= Beginning of Section =

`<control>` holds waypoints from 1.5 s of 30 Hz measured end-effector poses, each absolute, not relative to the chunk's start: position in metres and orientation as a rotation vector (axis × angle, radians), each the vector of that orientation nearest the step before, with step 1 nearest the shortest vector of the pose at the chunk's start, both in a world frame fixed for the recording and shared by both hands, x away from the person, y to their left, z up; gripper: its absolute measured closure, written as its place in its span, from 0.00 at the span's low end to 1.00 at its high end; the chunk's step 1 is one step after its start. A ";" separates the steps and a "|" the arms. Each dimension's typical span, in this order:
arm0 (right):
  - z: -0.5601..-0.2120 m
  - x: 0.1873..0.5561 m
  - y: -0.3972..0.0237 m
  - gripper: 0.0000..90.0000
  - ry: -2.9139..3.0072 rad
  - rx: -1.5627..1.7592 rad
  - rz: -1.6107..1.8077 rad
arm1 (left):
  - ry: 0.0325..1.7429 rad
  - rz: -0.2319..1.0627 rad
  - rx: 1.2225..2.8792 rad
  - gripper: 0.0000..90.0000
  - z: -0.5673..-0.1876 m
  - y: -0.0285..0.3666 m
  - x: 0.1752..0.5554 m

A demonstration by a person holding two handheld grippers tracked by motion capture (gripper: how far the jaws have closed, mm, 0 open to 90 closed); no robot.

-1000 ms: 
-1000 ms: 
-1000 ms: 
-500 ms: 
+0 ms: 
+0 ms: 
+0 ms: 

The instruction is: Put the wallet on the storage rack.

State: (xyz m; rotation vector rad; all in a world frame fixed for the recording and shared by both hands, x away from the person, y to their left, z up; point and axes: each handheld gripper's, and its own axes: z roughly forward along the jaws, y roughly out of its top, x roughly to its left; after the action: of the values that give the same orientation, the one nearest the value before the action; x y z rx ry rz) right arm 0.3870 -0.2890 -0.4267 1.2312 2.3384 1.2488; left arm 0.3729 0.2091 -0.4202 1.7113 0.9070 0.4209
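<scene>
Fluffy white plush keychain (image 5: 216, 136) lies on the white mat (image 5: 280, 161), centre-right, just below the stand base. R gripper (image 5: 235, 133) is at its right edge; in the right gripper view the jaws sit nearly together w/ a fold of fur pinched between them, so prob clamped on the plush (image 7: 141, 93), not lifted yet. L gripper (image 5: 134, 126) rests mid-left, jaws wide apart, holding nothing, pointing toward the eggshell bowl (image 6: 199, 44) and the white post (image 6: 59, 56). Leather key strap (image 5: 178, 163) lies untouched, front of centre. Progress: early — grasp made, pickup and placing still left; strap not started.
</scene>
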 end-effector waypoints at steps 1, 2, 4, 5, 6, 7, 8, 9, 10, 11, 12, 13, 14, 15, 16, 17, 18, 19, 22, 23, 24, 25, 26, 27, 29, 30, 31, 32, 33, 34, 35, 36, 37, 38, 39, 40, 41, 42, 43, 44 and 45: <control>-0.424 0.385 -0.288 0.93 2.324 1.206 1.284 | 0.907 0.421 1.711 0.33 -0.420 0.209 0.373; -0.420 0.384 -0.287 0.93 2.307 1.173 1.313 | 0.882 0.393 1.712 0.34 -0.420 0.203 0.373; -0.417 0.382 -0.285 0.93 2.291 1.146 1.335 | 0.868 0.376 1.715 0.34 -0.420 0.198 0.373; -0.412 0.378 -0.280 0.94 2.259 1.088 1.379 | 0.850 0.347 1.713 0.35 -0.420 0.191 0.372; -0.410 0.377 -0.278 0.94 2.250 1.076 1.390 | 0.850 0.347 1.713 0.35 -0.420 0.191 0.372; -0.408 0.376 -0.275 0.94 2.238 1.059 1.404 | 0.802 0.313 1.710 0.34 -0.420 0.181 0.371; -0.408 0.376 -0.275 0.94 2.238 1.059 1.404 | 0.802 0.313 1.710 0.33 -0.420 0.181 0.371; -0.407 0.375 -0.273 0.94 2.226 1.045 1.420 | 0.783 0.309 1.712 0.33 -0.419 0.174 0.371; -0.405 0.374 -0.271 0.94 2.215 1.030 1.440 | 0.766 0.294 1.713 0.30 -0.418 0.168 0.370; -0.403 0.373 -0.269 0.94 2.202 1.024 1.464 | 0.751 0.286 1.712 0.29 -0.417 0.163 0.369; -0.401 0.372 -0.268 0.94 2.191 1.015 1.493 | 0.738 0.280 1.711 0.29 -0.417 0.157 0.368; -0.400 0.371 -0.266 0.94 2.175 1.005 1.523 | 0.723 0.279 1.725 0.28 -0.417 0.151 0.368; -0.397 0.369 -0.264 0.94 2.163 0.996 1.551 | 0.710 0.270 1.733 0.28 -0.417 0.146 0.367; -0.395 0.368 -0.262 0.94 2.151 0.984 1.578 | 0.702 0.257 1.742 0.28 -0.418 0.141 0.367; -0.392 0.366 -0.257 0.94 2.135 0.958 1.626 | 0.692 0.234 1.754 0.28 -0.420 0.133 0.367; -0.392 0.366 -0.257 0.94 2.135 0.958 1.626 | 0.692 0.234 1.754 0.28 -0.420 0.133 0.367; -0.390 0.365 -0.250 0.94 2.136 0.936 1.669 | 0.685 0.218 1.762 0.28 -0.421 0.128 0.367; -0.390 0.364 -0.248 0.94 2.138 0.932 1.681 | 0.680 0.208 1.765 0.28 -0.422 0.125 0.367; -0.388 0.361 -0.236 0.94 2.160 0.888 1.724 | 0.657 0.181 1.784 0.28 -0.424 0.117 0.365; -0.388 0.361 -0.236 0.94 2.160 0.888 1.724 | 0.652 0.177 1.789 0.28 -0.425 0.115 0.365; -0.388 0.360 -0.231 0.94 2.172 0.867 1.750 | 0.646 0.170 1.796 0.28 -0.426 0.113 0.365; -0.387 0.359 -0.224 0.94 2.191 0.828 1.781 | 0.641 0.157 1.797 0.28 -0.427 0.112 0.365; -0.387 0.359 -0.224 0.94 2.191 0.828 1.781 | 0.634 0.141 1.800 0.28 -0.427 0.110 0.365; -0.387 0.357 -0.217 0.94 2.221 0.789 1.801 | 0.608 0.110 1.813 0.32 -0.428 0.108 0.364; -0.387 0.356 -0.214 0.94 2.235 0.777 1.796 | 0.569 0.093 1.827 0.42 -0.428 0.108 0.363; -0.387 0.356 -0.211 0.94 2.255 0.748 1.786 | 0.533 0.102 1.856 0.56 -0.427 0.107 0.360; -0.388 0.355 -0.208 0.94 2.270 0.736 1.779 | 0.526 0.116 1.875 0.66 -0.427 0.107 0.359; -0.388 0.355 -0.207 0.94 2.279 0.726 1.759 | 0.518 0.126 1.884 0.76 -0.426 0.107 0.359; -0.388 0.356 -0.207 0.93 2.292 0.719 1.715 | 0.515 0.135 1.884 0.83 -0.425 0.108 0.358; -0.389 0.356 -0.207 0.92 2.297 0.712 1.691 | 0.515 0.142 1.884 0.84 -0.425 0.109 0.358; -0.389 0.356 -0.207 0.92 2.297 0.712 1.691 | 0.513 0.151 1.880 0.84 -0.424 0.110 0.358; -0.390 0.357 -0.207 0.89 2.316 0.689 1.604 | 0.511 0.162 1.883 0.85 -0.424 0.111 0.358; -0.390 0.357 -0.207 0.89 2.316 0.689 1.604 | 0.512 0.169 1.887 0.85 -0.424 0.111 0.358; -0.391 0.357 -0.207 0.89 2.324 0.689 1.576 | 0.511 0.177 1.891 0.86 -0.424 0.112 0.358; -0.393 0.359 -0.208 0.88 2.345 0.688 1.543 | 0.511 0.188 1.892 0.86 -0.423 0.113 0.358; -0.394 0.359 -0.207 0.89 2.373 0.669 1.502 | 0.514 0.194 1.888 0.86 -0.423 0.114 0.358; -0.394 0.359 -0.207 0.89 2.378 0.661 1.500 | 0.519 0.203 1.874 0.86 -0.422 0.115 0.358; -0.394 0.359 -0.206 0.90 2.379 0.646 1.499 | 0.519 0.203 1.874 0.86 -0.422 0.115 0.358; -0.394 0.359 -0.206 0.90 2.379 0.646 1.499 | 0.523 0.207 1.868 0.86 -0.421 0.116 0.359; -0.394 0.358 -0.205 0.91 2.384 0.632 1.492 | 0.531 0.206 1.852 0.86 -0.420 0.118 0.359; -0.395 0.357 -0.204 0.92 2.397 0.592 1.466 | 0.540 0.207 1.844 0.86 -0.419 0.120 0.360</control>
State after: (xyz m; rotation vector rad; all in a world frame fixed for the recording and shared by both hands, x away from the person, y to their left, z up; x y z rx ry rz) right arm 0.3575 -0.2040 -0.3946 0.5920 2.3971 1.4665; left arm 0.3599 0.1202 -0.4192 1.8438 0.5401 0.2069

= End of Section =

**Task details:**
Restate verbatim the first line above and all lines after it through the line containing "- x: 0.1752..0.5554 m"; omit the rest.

**Response:**
`<control>` holds waypoints from 1.5 s of 30 Hz measured end-effector poses, each absolute, not relative to the chunk's start: position in metres and orientation as a rotation vector (axis × angle, radians), each the vector of that orientation nearest the step before, with step 1 nearest the shortest vector of the pose at the chunk's start, both in a world frame fixed for the recording and shared by both hands, x away from the person, y to their left, z up; gripper: its absolute measured closure, written as its place in its span, from 0.00 at the span's low end to 1.00 at its high end; the chunk's step 1 is one step after its start. A ";" separates the steps and a "|" the arms. Each dimension's typical span, in this order:
arm0 (right):
  - z: -0.5601..-0.2120 m
  - x: 0.1873..0.5561 m
  - y: -0.3972..0.0237 m
  - gripper: 0.0000..90.0000
  - ry: -2.9139..3.0072 rad
  - rx: -1.5627..1.7592 rad
  - rz: -1.6107..1.8077 rad
arm1 (left):
  - ry: 0.0325..1.7429 rad
  - rz: -0.2319..1.0627 rad
  - rx: 1.2225..2.8792 rad
  - gripper: 0.0000..90.0000
  - z: -0.5673..-0.1876 m
  - y: -0.0285..0.3666 m
  - x: 0.1752..0.5554 m

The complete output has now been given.